Work item:
Give back the material word for word, every line included.

Data records:
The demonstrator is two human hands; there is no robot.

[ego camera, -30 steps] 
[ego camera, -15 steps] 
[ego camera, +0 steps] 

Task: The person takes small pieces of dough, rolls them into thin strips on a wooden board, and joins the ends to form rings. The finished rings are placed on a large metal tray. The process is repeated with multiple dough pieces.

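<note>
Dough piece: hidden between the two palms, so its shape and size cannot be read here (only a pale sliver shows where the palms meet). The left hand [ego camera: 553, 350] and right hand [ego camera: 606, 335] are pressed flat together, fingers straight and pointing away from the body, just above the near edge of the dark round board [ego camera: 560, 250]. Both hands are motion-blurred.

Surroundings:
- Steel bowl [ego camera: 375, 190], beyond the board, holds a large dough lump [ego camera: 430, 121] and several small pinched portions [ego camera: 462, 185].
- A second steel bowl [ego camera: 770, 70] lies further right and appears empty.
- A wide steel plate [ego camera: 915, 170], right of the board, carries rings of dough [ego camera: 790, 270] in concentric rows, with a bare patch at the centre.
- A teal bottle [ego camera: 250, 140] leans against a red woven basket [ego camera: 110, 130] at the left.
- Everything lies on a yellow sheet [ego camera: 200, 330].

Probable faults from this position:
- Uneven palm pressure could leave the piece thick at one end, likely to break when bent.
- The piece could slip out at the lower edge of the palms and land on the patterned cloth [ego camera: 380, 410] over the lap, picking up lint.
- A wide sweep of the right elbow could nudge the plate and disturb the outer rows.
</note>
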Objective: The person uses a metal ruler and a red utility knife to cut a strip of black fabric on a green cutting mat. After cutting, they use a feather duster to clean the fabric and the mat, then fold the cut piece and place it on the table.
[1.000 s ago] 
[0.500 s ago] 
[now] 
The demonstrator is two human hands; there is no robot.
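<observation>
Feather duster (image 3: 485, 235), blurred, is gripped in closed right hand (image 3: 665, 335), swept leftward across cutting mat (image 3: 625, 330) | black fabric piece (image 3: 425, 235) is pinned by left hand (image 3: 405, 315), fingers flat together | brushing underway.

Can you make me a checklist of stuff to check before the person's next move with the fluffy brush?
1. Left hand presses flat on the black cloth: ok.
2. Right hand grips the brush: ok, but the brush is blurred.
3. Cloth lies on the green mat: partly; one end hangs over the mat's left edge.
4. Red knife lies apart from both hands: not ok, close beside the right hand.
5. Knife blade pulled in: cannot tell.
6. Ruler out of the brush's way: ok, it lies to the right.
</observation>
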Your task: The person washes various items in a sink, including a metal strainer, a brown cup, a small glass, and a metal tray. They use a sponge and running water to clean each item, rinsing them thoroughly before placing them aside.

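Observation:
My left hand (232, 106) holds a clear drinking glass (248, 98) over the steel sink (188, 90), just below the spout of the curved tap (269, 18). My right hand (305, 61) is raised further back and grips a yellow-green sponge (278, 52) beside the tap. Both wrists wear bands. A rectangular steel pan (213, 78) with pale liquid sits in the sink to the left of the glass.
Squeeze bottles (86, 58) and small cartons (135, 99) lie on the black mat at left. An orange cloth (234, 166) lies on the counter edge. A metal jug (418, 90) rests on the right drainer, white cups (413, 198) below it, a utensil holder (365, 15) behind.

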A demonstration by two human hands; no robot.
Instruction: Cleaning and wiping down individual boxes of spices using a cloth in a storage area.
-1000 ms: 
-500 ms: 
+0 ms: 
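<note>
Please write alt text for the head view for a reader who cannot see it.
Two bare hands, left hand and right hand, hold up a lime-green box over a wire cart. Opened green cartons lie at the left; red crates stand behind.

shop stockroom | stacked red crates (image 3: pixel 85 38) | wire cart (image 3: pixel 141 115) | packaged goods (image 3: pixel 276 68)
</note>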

Answer section:
The demonstrator is two human hands; there is no robot.

[ego camera, -30 steps] 
[ego camera, -15 steps] 
[ego camera, +0 steps] 

Task: The person takes small pieces of dough, rolls them into thin strips on a wooden board, and joins the ends to form rings. The finished rings are placed on a large metal tray. The process is repeated with multiple dough pieces.

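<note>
Dough piece: hidden between the two palms, so its shape and size cannot be read here (only a pale sliver shows where the palms meet). The left hand [ego camera: 553, 350] and right hand [ego camera: 606, 335] are pressed flat together, fingers straight and pointing away from the body, just above the near edge of the dark round board [ego camera: 560, 250]. Both hands are motion-blurred.

Surroundings:
- Steel bowl [ego camera: 375, 190], beyond the board, holds a large dough lump [ego camera: 430, 121] and several small pinched portions [ego camera: 462, 185].
- A second steel bowl [ego camera: 770, 70] lies further right and appears empty.
- A wide steel plate [ego camera: 915, 170], right of the board, carries rings of dough [ego camera: 790, 270] in concentric rows, with a bare patch at the centre.
- A teal bottle [ego camera: 250, 140] leans against a red woven basket [ego camera: 110, 130] at the left.
- Everything lies on a yellow sheet [ego camera: 200, 330].

Probable faults from this position:
- Uneven palm pressure could leave the piece thick at one end, likely to break when bent.
- The piece could slip out at the lower edge of the palms and land on the patterned cloth [ego camera: 380, 410] over the lap, picking up lint.
- A wide sweep of the right elbow could nudge the plate and disturb the outer rows.
</note>
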Objective: The person uses a metal ruler and a red utility knife to cut a strip of black fabric on a green cutting mat. After cutting, they use a feather duster to clean the fabric and the mat, then fold the cut piece and place it on the table.
[1.000 s ago] 
[0.500 s ago] 
[now] 
The demonstrator is two human hands; there is no robot.
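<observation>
Feather duster (image 3: 485, 235), blurred, is gripped in closed right hand (image 3: 665, 335), swept leftward across cutting mat (image 3: 625, 330) | black fabric piece (image 3: 425, 235) is pinned by left hand (image 3: 405, 315), fingers flat together | brushing underway.

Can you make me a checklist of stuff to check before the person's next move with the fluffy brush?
1. Left hand presses flat on the black cloth: ok.
2. Right hand grips the brush: ok, but the brush is blurred.
3. Cloth lies on the green mat: partly; one end hangs over the mat's left edge.
4. Red knife lies apart from both hands: not ok, close beside the right hand.
5. Knife blade pulled in: cannot tell.
6. Ruler out of the brush's way: ok, it lies to the right.
</observation>
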Your task: The person washes various items in a sink, including a metal strainer, a brown cup, a small glass, and a metal tray. They use a sponge and running water to clean each item, rinsing them thoroughly before placing them aside.

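Observation:
My left hand (232, 106) holds a clear drinking glass (248, 98) over the steel sink (188, 90), just below the spout of the curved tap (269, 18). My right hand (305, 61) is raised further back and grips a yellow-green sponge (278, 52) beside the tap. Both wrists wear bands. A rectangular steel pan (213, 78) with pale liquid sits in the sink to the left of the glass.
Squeeze bottles (86, 58) and small cartons (135, 99) lie on the black mat at left. An orange cloth (234, 166) lies on the counter edge. A metal jug (418, 90) rests on the right drainer, white cups (413, 198) below it, a utensil holder (365, 15) behind.
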
A demonstration by two human hands; no robot.
Instruction: Cleaning and wiping down individual boxes of spices using a cloth in a storage area.
-1000 ms: 
-500 ms: 
+0 ms: 
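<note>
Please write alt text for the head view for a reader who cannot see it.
Two bare hands, left hand and right hand, hold up a lime-green box over a wire cart. Opened green cartons lie at the left; red crates stand behind.

shop stockroom | stacked red crates (image 3: pixel 85 38) | wire cart (image 3: pixel 141 115) | packaged goods (image 3: pixel 276 68)
</note>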

Work on this exercise is complete, and nothing remains.